Despite centuries of study, our understanding of the human brain is still pretty fuzzy. With nearly one hundred billion neurons intermingled with 100,000 miles of blood vessels, capillaries and other transport systems carrying 1.5 pints of blood per minute, the brain is one of the largest, busiest and most complex organs in the human body. In fact, it is so complex that its mysteries have led researchers from across the world to commit their life’s work to unraveling its many folds.
The Human Connectome Project (HCP) is one of many ways researchers are working together to discover and share knowledge about the human brain. In 2009, the National Institute of Health (NIH) awarded the HCP to prominent researchers to enable them to collect detailed imaging data to map the structural and functional connections in the human brain (twins and their non-twin siblings) along with extensive behavioral and heritability measures. Researchers from institutions across the world are using this archived freely available data to better understand how the normal human brain processes functions like reason, memory and emotion. The data has already led to novel discoveries. Like who knew that the human brain’s circuitry is just as organized as the street grid in Manhattan?
Now the NIH is expanding the scope of connectome projects to encompass brain disorders such as dementia, cortical blindness, schizophrenia and depression with a series of grant awards it calls Connectomes Related to Human Disease.

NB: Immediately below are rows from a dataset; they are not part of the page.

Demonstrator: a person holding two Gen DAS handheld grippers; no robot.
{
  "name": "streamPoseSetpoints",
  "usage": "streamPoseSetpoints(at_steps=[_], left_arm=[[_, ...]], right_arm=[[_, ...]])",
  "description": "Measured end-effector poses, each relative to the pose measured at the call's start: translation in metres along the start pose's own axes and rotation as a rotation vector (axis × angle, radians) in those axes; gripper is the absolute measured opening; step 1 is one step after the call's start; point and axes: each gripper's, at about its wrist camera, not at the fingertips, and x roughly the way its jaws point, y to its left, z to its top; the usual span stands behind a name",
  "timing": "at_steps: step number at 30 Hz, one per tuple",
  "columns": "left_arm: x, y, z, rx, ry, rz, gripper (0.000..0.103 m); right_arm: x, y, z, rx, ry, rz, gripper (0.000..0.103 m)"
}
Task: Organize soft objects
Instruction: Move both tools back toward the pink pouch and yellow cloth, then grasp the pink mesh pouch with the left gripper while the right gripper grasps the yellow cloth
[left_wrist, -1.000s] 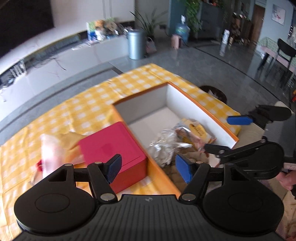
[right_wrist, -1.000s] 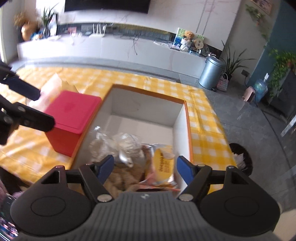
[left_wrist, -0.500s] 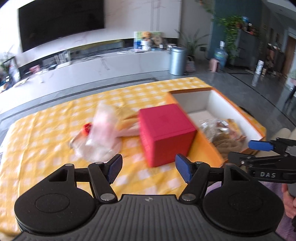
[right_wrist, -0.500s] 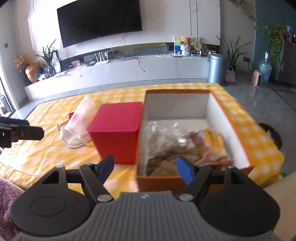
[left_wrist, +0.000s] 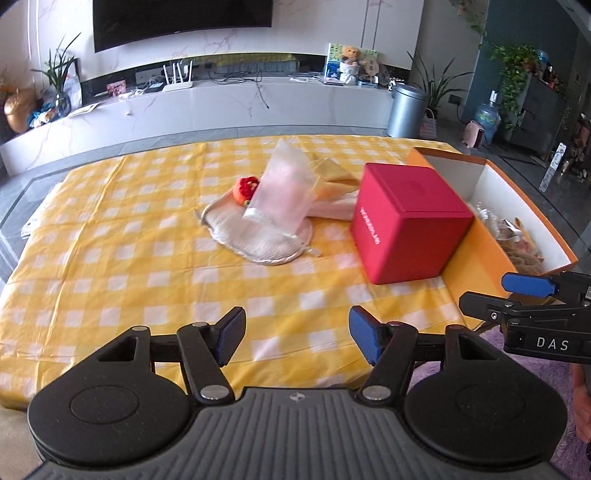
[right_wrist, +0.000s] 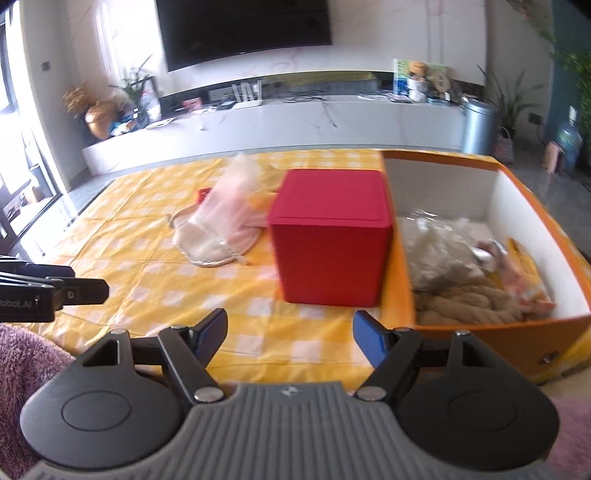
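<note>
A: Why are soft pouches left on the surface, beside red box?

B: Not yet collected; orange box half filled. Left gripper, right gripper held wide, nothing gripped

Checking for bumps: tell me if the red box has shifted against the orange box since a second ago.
No. The red box sits against the orange box's left wall as before.

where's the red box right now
The red box stands on the yellow checked tablecloth, right of centre in the left wrist view, between the orange tray and the pile of sheer pouches.
</note>
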Motion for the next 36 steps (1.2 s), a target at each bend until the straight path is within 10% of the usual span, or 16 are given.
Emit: streamPoseSetpoints(at_steps=[16,36], left_arm=[[0.024,0.048,0.010,-0.014,-0.081,0.042,0.068],[0.112,0.042,0.080,0.238,-0.056,-0.088,0.071]], right_arm=[[0.067,0.062,0.023,-0.165,0.002,0.041,0.074],[0.145,0.077,0.123,-0.445,0.099,0.059,0.068]])
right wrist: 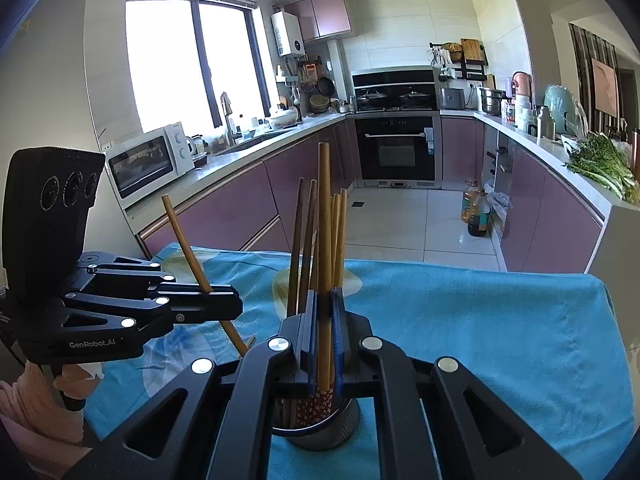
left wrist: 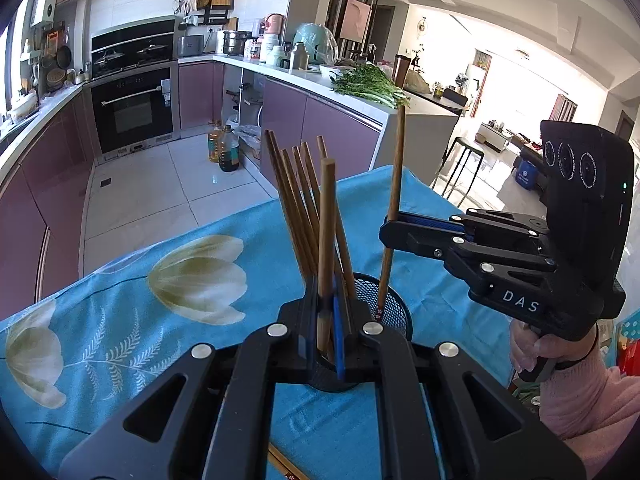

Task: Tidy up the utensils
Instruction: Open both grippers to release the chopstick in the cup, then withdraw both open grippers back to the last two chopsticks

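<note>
- Left gripper [left wrist: 327,312], frame centre: clenched on a chopstick [left wrist: 327,240].
- Right gripper [right wrist: 325,340]: grasping another chopstick [right wrist: 325,240] above the holder [right wrist: 348,420].
- Risk: a tilted tip may catch the rim.

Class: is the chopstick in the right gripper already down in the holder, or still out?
Partly in: the chopstick, held by the right gripper, has its tip inside the mesh holder.

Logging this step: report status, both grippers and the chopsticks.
Left gripper shut on a chopstick, right gripper shut on another chopstick. Both tips over the mesh holder. Standing chopsticks crowd the opening.
</note>
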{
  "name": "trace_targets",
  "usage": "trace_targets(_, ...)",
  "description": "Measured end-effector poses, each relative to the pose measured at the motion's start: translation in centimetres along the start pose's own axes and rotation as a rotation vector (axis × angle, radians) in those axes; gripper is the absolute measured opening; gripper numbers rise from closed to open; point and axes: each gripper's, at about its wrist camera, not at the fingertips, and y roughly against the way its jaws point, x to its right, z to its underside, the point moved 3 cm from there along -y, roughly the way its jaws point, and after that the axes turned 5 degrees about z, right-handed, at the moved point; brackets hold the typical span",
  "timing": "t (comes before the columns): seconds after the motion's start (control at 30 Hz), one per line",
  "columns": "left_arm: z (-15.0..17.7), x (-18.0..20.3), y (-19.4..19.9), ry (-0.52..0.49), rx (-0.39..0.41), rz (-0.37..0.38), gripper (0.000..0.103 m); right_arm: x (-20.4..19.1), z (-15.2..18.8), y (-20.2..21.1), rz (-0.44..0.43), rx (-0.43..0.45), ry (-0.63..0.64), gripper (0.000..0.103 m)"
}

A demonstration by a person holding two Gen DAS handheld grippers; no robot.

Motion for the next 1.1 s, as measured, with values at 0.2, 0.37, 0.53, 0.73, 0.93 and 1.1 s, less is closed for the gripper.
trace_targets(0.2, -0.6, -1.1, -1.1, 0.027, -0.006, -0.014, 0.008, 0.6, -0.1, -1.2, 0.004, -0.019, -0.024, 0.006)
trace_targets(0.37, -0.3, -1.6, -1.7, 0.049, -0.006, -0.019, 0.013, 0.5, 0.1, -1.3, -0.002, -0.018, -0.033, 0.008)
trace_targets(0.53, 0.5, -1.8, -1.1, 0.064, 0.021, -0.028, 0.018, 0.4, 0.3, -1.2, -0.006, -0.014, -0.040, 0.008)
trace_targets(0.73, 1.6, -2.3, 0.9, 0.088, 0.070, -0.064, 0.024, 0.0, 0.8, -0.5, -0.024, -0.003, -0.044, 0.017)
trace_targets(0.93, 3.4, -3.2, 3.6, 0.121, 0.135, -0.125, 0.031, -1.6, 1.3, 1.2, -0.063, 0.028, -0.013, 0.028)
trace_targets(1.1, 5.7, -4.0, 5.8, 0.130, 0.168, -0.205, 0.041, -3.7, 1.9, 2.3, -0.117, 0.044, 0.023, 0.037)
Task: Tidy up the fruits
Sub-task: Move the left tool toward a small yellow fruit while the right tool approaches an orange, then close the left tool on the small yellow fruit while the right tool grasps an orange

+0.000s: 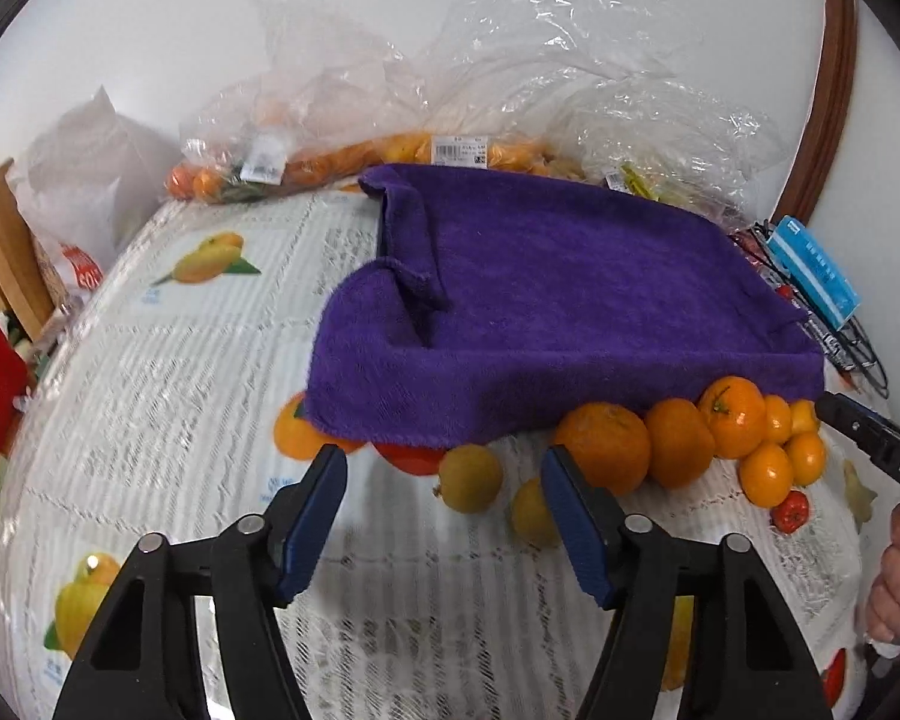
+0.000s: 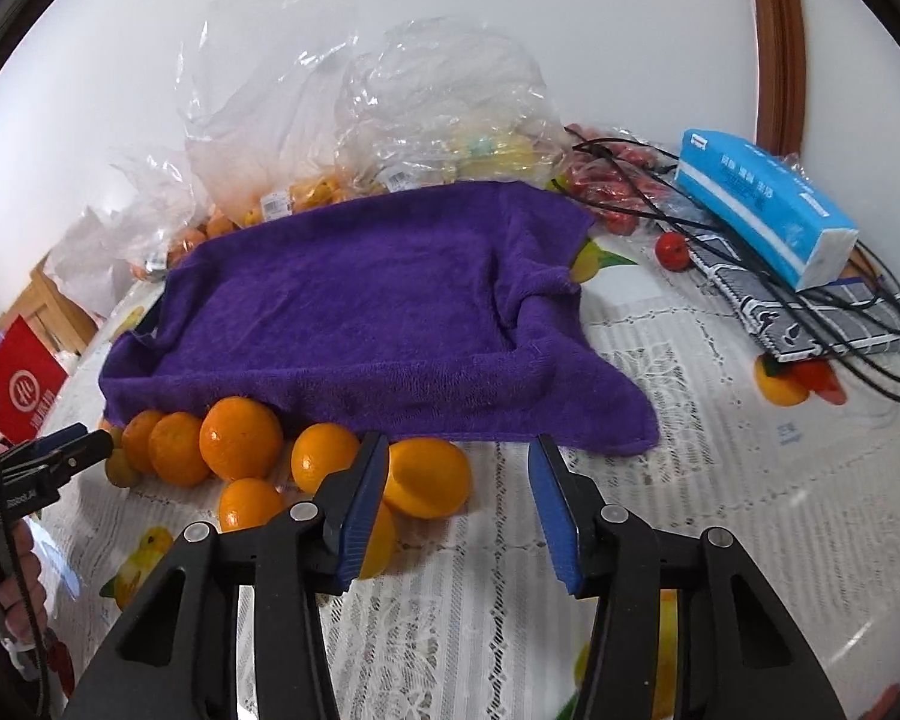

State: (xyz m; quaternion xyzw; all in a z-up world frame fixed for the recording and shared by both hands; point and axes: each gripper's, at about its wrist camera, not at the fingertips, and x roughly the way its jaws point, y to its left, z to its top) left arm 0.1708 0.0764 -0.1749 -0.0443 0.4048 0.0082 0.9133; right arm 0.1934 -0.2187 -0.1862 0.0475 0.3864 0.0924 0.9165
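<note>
the left gripper [image 1: 444, 519] hangs low over the desk [image 1: 168, 396] with its jaws spread apart and nothing between them; a yellowish round fruit [image 1: 470, 477] lies just beyond the gap, at about 12 o'clock from the fingertips. the right gripper [image 2: 459, 504] also has its jaws apart and empty, with a large yellow-orange fruit [image 2: 429, 477] lying just past its left finger, toward 11 o'clock. a purple towel [image 2: 360, 306] is draped over something box-shaped in the middle of the desk, its near edge hanging down to the lace cloth. a cluster of oranges [image 1: 690, 444] sits against that near edge, at 1 to 2 o'clock from the left gripper and at 9 to 10 o'clock from the right one, the fruits touching one another. a small red fruit [image 1: 790, 510] lies just beside the cluster. behind the towel, at 12 o'clock, clear plastic bags [image 2: 306, 120] hold more orange fruit against the wall. a blue tissue pack [image 2: 762, 204] rests on a patterned cloth and black cable at 2 o'clock in the right wrist view.
</note>
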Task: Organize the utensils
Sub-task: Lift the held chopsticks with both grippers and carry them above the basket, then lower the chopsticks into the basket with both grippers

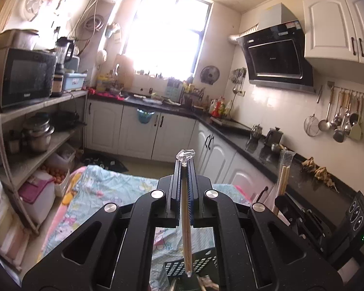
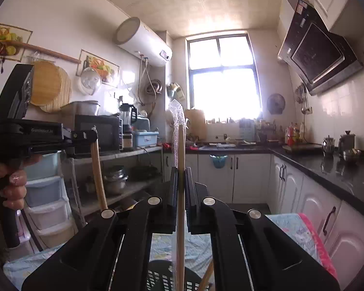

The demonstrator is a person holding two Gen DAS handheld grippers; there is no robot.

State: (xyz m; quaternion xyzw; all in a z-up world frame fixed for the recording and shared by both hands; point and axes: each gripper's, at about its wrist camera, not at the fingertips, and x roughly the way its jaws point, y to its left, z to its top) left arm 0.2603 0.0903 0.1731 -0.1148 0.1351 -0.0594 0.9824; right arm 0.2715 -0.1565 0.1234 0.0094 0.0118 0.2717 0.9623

At Penn’s Perelman School of Medicine, Yvette I. Sheline, MD, a professor of Psychiatry, Radiology and Neurology and director of the Center for Neuromodulation in Depression and Stress (CNDS), was awarded a new HCP Connectomes Related to Human Disease grant. Sheline's specific HCP project, "Dimensional Connectomics of Anxious Misery" aims to recruit 200 individuals with anxious misery, which represents the spectrum of traditional depressive and anxiety disorders, and 50 healthy control subjects.
Every year more than 30 percent of the world's population and 75 million adult Americans suffer from disorders that can be described by the term anxious misery. The main goal of Sheline’s project is to acquire and make public a vast database of brain imaging and behavioral data from patients with anxious misery.
Sheline recently discussed the impact of the HCP data and her project during her keynote address at the department of Radiology’s 43rd Annual Pendergrass Symposium. According to Sheline, the HCP has gathered and made public MRI scans and carefully characterized demographic and neuropsychological status data from more than 1,200 individuals. The gathering and sharing of such data has now allowed researchers to address questions about brain connectivity, its relationship to behavior and contributions of environmental and genetic factors to individual differences in brain circuitry.
“With this comprehensive normative database, scientists are now able to decipher more fully the complex relationship between brain structure and function and to understand the influence of variables such as gender, age and IQ,” Sheline said.
Sheline also described how this work will be extended in the new NIH grant which she heads at Penn.
“This new grant will use the HCP protocols and recruit participants with mood and anxiety disorders to determine the ways in which brain and behavior differ across these disorders.”
Other HCP related projects underway at Penn include a study to explore Frontotemporal Dementia (FTD), a clinical neurodegenerative condition that affects both gray matter (GM) and white matter (WM) in the brain; and a study exploring the impact of low vision, blindness, and sight restoration on quality of life.
Through collaborative research and the use of this unprecedented amount of brain data, perhaps we’ll be able to see the brain more clearly, and soon.